Não é desprezível que importantes analistas atribuam a Segunda Guerra Mundial aos ressentimentos gerados no acerto de contas do pós Primeira Guerra. John Maynard Keynes, por exemplo, escreveu, no clássico "Consequências econômicas da Paz", que as condições impostas aos perdedores da Guerra no Tratado de Versalhes teriam sido as principais responsáveis por estimular um sentimento de humilhação em diversos atores chave daquele momento histórico. O ônus financeiro atribuído a países como a Alemanha contribuíram diretamente para levaram a hiperinflação dos anos 1920, alimentaram o nacionalismo alemão, contribuíram para consolidação do nazismo, e culminaram na Segunda Guerra Mundial.

No mundo de 2022, o Ocidente recorreu às sanções econômicas como forma de emitir alertas contra Rússia sem ter que, necessariamente, envolver-se de maneira direta num conflito cujo potencial de escalada militar culminaria em um confronto demasiado custoso e desinteressante para todas as partes. Desse ponto de vista, Estados Unidos e Europa optaram por jogar com as armas que tinham à disposição. Com isso, fizeram a Rússia sangrar e atingiram, no curto prazo, os objetivos pretendidos.

Do ponto de vista retórico marcaram posição, demonstraram coesão, capacidade de resposta rápida e reforçaram a perenidade de sua liderança. Fragilizaram a economia russa, expuseram elites econômicas, e surpreenderam o governo Putin com uma ação coordenada e ousada, que incluiu restrições no campo energético e o bloqueio de reservas internacionais do Banco Central russo, algo que muito provavelmente nem o Kremlin esperava ver acontecer.

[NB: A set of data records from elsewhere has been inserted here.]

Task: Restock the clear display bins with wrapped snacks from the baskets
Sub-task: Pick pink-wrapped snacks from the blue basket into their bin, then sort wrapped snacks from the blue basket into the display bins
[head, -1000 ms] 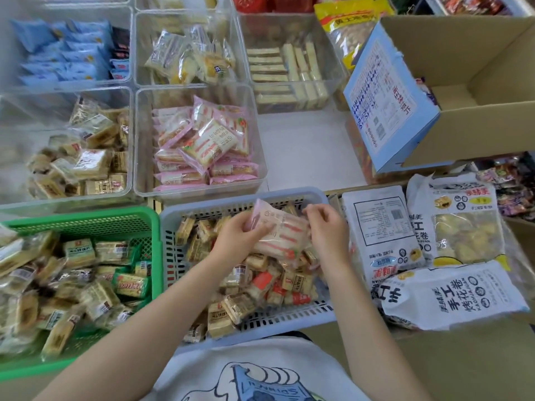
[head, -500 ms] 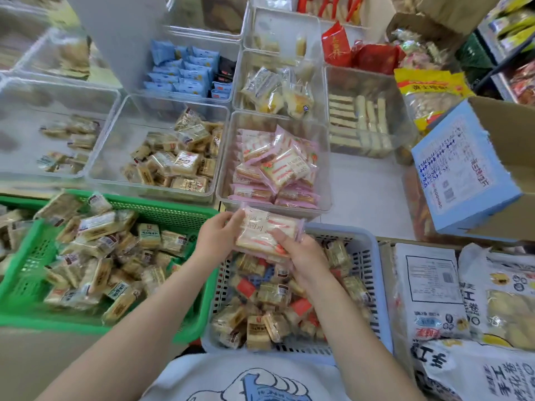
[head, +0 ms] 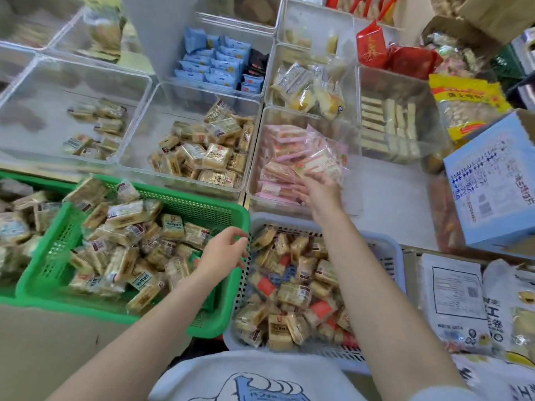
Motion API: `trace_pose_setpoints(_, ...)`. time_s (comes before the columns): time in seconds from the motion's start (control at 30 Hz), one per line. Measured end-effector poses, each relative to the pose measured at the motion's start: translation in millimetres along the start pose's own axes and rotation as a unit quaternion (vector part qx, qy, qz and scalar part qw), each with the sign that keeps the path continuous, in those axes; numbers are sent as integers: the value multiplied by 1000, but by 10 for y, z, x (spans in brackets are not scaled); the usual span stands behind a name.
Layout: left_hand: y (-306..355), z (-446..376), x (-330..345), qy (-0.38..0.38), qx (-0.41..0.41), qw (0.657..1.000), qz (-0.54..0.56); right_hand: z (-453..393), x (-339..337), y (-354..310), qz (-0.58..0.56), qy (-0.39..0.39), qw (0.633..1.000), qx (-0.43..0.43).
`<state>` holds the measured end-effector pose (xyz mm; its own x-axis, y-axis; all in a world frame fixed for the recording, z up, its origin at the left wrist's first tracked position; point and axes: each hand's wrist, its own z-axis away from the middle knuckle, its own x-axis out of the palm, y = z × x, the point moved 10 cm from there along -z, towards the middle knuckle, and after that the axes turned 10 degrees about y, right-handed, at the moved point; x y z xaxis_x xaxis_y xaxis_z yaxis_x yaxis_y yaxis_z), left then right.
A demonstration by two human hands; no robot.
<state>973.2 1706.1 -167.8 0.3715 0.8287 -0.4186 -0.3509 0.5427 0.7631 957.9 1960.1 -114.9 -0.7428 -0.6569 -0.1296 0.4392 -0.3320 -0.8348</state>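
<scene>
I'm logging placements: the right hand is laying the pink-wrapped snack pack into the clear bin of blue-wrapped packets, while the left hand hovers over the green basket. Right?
Not quite. In the head view the right hand lays the pink-wrapped snack pack into the clear bin of pink-wrapped packs, not the blue ones. The left hand does hover over the green plastic basket.

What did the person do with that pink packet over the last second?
The pink packet, held by both hands over the blue-grey basket a second ago, went forward into the clear bin of pink snacks. The right hand reaches in at it; whether it still grips is unclear. The left hand let go and hangs empty over the green basket. Baskets and bins stayed put.
</scene>
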Motion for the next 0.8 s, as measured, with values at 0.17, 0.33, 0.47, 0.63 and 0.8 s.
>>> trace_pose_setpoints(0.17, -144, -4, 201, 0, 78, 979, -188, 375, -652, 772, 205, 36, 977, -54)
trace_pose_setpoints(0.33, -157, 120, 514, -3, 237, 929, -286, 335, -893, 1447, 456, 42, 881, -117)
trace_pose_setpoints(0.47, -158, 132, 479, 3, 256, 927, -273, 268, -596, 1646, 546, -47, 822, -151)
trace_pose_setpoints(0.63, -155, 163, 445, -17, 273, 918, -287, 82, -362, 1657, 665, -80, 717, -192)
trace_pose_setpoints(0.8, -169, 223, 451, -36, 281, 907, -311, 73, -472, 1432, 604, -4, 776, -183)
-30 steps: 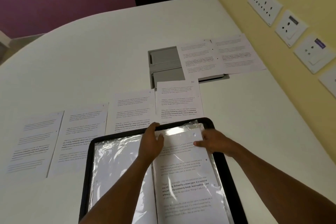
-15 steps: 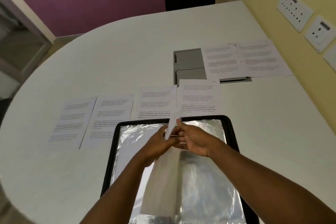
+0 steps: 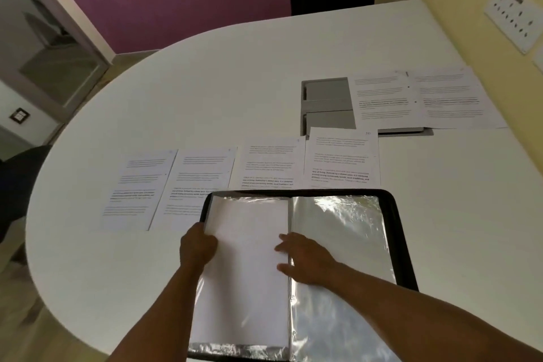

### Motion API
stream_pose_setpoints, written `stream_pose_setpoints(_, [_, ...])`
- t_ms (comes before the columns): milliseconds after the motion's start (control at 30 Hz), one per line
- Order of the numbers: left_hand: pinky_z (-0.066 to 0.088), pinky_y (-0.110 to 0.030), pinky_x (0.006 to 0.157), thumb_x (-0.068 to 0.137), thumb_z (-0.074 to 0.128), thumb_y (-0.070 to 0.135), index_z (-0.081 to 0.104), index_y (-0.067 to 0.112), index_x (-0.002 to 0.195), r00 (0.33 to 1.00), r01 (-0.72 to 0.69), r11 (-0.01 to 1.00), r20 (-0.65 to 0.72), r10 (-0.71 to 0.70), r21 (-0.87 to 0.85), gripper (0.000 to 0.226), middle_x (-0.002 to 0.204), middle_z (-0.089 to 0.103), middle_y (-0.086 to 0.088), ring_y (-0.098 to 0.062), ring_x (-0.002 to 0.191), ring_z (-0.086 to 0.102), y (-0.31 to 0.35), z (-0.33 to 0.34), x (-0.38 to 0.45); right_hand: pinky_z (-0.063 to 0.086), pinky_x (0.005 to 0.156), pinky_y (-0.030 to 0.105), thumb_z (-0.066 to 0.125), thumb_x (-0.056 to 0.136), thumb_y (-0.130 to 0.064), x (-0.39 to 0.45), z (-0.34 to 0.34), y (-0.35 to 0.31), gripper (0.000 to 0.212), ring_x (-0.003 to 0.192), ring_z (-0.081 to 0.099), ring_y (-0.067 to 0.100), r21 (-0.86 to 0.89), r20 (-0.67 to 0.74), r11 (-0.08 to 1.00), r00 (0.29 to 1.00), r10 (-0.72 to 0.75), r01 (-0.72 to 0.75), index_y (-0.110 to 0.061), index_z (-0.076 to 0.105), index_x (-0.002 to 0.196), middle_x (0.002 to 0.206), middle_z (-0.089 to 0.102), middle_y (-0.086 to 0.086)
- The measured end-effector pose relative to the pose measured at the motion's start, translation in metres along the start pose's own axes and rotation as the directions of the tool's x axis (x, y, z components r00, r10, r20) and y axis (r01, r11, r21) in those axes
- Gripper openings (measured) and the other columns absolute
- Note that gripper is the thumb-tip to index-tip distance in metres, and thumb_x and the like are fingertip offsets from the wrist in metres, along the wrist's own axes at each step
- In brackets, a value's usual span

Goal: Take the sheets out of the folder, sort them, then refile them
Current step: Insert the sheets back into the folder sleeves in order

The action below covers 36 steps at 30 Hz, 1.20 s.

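A black folder (image 3: 393, 214) lies open on the white table in front of me, with shiny plastic sleeves on both sides. The left page (image 3: 246, 258) shows a blank white sheet back inside its sleeve; the right sleeve (image 3: 340, 232) looks empty. My left hand (image 3: 196, 248) holds the left edge of that page, fingers curled round it. My right hand (image 3: 305, 258) rests flat near the spine, fingers straight on the white page. Several printed sheets (image 3: 202, 182) lie in a row beyond the folder, and two more printed sheets (image 3: 417, 98) lie at the back right.
A grey cable box (image 3: 326, 103) is set into the table under the far sheets. A yellow wall with socket plates (image 3: 514, 16) runs along the right. The table's curved edge (image 3: 38, 214) falls away on the left, with a dark chair below it.
A sleeve that stood on edge between both hands has been turned over to the left and now lies flat. My hands moved apart, the left to the page's edge, the right to the spine.
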<state>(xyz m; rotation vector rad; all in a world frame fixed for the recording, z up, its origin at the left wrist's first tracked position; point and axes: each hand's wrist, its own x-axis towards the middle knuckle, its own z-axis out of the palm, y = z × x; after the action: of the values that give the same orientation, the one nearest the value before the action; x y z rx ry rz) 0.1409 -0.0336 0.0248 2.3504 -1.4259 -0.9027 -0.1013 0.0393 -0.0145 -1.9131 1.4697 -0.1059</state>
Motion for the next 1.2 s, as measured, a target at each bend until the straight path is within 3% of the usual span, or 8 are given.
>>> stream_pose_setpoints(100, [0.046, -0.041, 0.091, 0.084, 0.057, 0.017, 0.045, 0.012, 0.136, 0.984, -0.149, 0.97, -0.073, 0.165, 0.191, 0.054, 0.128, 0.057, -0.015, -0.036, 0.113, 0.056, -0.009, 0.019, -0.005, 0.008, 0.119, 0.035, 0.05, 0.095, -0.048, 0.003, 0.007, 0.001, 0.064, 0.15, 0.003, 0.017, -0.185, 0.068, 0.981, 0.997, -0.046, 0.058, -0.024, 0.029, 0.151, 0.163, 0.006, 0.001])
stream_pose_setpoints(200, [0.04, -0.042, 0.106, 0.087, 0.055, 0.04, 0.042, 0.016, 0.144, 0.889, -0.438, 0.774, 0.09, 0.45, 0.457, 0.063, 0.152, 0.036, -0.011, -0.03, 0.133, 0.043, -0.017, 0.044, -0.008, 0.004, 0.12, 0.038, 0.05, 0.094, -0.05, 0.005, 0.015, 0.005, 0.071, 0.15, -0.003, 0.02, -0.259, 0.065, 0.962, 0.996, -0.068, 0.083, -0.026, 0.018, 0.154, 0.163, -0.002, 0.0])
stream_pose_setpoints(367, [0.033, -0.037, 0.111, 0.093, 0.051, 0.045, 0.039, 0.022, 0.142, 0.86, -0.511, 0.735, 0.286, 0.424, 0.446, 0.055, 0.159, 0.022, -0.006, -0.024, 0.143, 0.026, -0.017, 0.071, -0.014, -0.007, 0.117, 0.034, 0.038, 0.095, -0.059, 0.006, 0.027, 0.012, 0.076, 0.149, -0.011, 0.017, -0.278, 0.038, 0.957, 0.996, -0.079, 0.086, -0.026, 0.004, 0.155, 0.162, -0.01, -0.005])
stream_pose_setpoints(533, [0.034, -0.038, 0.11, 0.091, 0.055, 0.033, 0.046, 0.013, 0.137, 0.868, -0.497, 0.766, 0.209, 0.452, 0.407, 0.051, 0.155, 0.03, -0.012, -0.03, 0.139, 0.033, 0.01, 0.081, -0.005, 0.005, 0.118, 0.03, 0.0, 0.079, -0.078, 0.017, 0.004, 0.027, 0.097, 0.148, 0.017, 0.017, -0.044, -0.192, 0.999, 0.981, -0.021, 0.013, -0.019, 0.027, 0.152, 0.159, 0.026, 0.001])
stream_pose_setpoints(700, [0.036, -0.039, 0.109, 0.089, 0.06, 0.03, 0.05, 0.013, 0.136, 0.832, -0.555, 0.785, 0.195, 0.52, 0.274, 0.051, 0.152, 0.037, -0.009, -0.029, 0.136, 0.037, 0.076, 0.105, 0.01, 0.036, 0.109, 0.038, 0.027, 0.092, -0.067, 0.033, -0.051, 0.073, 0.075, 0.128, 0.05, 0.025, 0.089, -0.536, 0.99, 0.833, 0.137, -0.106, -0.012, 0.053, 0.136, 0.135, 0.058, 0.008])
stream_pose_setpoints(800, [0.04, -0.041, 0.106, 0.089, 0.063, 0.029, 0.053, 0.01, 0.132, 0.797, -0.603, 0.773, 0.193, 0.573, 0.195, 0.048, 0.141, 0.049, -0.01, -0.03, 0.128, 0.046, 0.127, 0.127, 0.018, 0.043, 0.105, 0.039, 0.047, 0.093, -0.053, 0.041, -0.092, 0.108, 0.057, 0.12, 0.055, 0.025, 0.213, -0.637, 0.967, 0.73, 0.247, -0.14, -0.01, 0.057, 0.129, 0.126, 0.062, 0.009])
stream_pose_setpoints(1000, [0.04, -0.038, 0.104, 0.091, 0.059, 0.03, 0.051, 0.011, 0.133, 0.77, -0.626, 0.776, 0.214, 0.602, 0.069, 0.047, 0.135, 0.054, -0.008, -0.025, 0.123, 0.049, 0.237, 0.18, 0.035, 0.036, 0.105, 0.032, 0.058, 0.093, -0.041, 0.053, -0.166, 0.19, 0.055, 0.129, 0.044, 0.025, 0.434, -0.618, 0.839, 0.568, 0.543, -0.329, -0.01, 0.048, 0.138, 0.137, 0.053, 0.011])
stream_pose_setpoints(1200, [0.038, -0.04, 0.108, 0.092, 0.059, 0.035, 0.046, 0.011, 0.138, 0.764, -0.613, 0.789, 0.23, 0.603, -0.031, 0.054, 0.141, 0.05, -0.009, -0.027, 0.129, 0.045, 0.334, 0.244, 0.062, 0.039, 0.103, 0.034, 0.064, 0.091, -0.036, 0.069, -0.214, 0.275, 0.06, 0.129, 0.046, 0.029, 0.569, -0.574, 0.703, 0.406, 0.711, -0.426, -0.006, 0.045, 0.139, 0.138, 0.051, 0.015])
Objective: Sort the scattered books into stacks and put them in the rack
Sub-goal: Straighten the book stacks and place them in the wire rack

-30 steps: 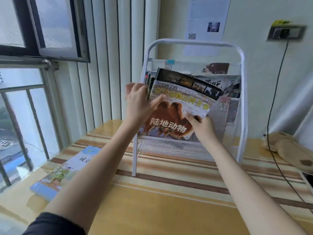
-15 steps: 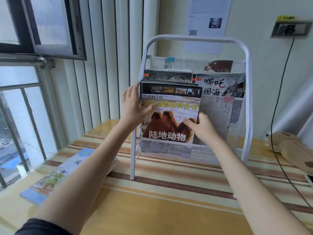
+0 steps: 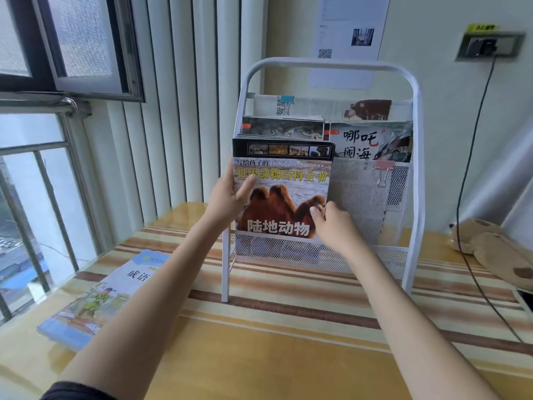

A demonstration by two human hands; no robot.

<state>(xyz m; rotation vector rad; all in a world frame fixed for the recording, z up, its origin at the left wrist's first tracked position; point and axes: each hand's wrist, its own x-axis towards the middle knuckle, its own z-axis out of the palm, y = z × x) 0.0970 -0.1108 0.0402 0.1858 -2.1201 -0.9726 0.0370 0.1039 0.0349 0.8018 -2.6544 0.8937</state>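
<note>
While I am watching, the camel book (image 3: 281, 194), tilted a second ago, is now standing upright in the rack's (image 3: 317, 249) front left pocket; left hand (image 3: 227, 197) and right hand (image 3: 331, 223) fingers are gripping its edges. Blue book (image 3: 95, 301) is lying on desk (image 3: 274, 356), awaiting racking.

Glossy yellow wooden desk (image 3: 259, 368) with brown and cream stripes running across it. A white metal-frame rack (image 3: 414, 197) with mesh pockets stands on the striped part near the wall. A light-blue illustrated book (image 3: 95, 301) lies flat at the desk's left edge, by the window. A tan plush toy (image 3: 490, 246) rests at the right edge; a black cable (image 3: 473, 281) trails over the desk beside it
</note>
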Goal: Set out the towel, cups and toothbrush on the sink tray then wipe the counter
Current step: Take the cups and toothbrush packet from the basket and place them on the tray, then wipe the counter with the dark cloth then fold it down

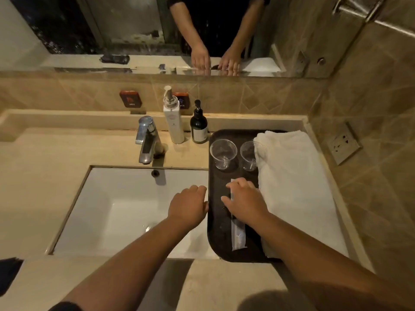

As questões, agora, passam a ser os impactos de longo prazo dessa decisão. E não estamos falando de PIB, pressão inflacionária, ou do spillover que vai permear os mercados internacionais pelos próximos meses e anos. Estamos falando do efeito que as sanções terão no sentido de afetar a auto percepção dos russos, a sua visão de mundo, e qual eles entendem ser o seu papel na História pelas próximas décadas.

A experiência pregressa sugere que, "no melhor cenário", sanções são ineficientes e, "no pior cenário", elas acabam em conflitos muitas vezes piores do que aqueles que pretendiam reprimir.